Given information.

____

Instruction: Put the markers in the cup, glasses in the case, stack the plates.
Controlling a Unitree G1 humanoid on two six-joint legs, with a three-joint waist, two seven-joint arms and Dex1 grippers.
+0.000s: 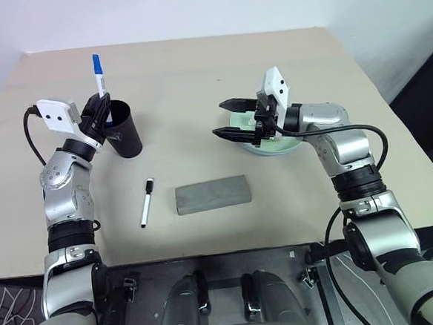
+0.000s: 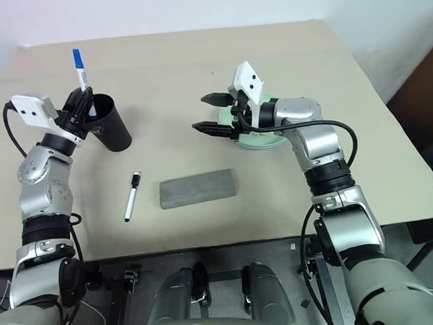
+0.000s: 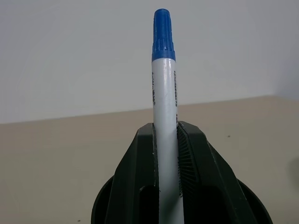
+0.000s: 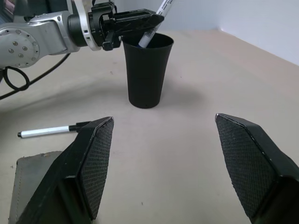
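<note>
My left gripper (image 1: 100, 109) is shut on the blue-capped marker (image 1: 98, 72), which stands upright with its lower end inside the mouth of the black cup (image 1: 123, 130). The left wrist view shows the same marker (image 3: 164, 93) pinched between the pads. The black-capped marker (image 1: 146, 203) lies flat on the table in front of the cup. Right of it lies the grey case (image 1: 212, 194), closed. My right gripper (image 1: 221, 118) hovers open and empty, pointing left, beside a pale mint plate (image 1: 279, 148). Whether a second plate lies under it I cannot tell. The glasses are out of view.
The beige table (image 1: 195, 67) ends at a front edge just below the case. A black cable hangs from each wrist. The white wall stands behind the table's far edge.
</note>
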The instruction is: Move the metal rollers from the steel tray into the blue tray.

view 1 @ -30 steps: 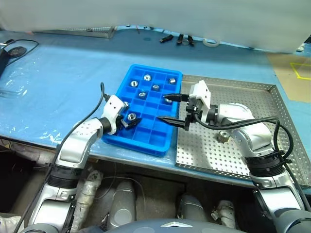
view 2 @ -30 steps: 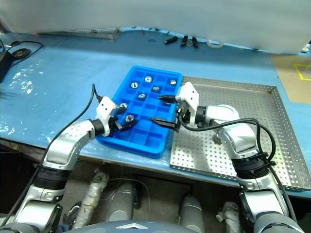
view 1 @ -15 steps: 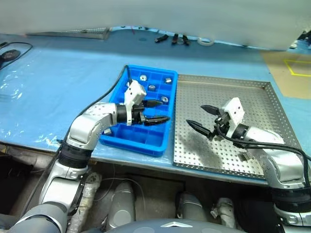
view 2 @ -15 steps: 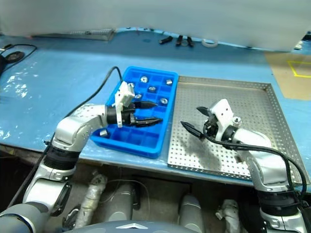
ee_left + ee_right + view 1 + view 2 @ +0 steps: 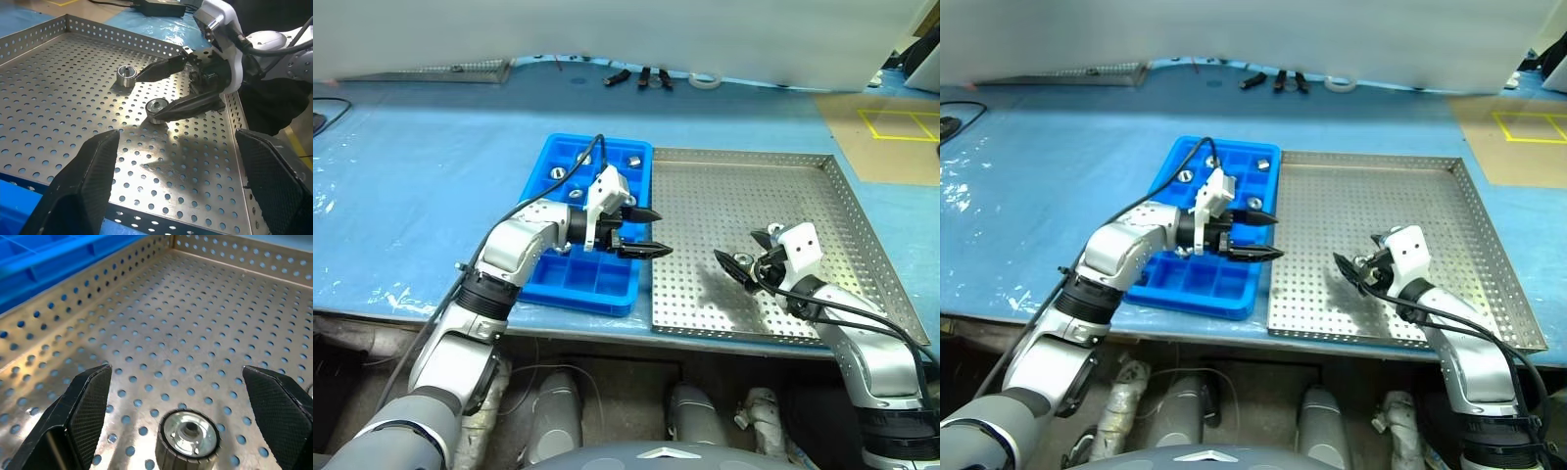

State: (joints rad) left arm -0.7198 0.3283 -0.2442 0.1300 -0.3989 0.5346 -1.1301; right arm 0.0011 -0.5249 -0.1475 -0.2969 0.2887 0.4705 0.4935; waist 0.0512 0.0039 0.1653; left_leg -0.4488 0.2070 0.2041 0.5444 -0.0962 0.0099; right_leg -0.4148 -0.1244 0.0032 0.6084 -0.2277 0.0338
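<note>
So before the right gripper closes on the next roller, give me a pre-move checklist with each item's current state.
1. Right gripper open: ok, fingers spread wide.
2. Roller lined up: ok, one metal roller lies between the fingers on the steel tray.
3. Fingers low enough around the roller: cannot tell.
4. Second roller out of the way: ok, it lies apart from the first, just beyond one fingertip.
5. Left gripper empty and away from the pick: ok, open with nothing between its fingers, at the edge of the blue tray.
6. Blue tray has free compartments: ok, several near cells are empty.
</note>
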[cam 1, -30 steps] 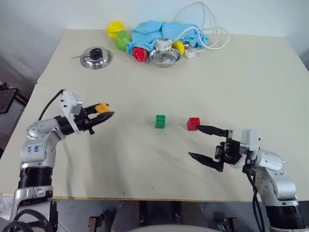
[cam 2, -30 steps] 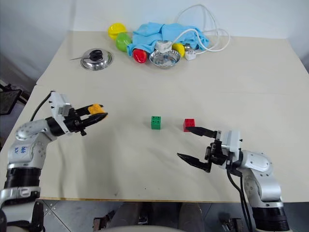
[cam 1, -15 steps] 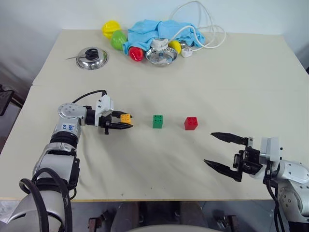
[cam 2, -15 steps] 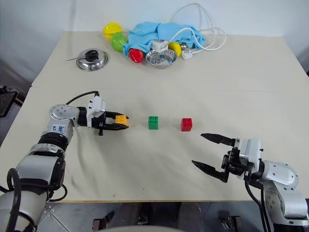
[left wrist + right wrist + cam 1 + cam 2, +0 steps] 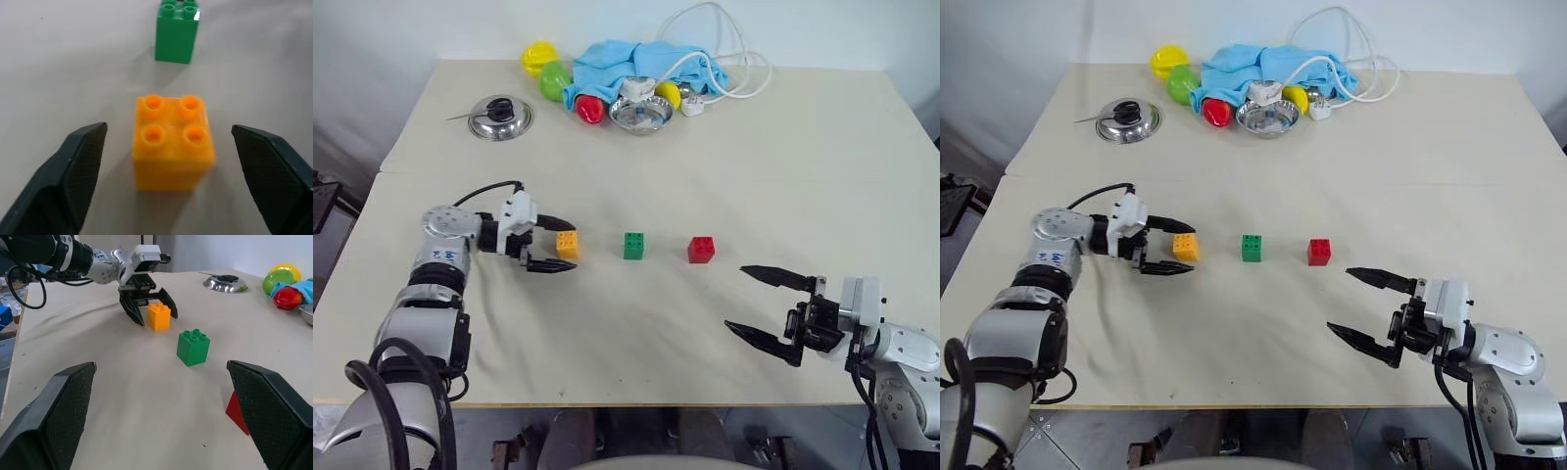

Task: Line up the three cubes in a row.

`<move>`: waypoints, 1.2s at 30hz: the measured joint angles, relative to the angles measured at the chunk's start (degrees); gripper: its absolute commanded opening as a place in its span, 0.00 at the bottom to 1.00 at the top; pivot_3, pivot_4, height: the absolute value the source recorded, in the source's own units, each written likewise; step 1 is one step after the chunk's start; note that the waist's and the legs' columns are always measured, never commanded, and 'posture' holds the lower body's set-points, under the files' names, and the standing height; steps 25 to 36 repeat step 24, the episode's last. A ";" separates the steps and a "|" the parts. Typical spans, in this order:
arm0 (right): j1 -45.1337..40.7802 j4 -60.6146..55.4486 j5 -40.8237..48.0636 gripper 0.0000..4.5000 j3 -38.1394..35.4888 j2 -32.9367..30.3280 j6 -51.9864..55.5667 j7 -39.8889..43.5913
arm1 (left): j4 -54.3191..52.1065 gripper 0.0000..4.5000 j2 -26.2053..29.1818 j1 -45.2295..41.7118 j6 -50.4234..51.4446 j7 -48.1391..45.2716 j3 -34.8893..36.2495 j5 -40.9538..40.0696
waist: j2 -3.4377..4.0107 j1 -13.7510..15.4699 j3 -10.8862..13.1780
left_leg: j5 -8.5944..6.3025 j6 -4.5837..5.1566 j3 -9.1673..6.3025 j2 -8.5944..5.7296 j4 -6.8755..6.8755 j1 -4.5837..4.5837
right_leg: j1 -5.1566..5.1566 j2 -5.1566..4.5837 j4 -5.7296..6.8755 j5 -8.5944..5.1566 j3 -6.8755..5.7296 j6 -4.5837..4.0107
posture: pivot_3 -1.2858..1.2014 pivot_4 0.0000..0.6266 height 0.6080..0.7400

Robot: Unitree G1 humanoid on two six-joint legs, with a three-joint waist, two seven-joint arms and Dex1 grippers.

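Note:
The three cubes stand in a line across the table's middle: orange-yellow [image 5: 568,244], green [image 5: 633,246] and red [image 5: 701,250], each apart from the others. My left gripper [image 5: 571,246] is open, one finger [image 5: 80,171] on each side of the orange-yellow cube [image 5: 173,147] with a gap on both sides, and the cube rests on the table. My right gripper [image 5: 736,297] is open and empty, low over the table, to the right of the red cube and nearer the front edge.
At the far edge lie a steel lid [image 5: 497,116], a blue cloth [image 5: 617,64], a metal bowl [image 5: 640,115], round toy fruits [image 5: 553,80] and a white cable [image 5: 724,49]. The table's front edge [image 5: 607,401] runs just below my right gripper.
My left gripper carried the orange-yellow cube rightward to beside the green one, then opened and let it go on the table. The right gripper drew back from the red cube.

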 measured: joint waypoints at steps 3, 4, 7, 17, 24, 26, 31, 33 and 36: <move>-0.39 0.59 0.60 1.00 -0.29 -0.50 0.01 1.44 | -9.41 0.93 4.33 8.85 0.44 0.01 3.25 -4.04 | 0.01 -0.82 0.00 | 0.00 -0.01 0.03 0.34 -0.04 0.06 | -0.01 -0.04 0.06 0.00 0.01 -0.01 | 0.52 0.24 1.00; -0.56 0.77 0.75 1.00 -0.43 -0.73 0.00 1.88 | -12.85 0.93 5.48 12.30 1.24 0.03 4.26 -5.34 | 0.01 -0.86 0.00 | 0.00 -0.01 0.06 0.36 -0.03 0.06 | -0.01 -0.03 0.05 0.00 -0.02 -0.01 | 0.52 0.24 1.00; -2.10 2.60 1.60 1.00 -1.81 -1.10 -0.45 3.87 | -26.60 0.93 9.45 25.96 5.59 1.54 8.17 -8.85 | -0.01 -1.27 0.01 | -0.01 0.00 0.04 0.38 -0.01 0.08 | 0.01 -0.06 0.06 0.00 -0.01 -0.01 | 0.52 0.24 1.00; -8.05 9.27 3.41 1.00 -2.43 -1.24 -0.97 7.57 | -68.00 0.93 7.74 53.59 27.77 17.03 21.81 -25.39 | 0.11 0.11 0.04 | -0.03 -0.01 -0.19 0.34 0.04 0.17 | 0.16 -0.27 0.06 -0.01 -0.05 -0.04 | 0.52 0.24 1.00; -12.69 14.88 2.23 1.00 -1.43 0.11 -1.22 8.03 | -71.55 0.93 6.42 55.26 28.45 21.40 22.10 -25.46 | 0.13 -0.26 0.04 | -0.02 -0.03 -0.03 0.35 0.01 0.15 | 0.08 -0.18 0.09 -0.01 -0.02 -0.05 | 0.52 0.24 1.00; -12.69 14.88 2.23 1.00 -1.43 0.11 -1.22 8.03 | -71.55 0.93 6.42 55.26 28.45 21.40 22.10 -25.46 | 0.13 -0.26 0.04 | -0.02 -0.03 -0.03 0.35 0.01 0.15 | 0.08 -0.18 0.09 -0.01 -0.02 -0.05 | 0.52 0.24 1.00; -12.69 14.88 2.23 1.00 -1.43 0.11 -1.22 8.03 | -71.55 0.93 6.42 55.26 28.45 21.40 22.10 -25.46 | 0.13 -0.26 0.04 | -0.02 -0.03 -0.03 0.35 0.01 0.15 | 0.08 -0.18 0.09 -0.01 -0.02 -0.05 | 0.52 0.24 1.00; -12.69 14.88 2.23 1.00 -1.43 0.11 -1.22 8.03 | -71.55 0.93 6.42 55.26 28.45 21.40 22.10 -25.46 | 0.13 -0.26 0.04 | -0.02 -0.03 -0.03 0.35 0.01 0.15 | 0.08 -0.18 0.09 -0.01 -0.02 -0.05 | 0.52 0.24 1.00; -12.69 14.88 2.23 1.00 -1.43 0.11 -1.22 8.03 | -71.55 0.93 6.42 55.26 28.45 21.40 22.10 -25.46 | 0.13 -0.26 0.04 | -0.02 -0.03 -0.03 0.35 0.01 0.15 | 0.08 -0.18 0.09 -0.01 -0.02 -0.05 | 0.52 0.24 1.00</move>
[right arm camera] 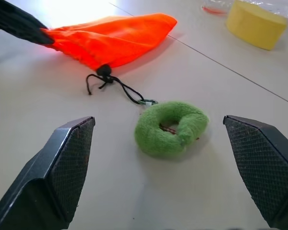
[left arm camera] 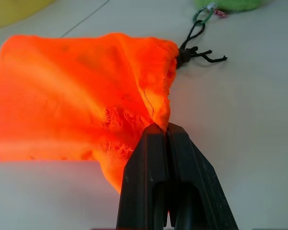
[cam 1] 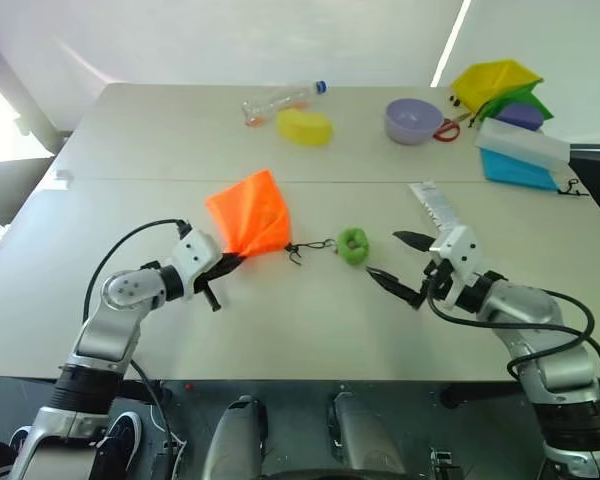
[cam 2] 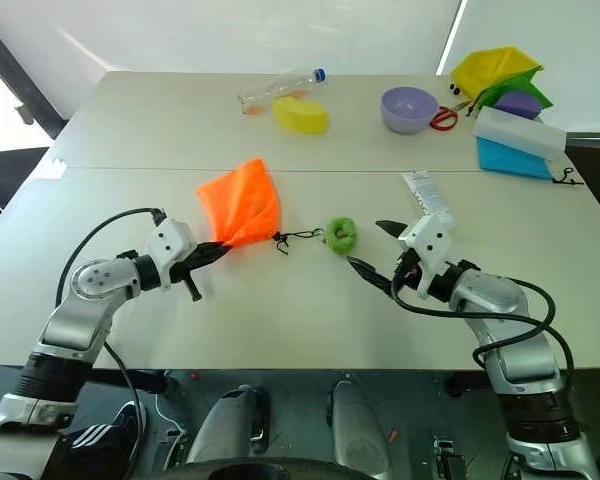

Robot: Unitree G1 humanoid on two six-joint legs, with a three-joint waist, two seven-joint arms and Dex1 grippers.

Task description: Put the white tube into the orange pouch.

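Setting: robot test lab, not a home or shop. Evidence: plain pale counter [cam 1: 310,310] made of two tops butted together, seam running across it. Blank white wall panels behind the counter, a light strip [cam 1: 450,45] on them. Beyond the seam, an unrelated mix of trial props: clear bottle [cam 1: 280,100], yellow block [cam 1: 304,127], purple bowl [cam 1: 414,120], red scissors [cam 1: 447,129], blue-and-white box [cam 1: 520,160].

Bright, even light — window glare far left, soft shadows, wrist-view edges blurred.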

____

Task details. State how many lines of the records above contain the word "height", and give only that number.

Exercise result. 2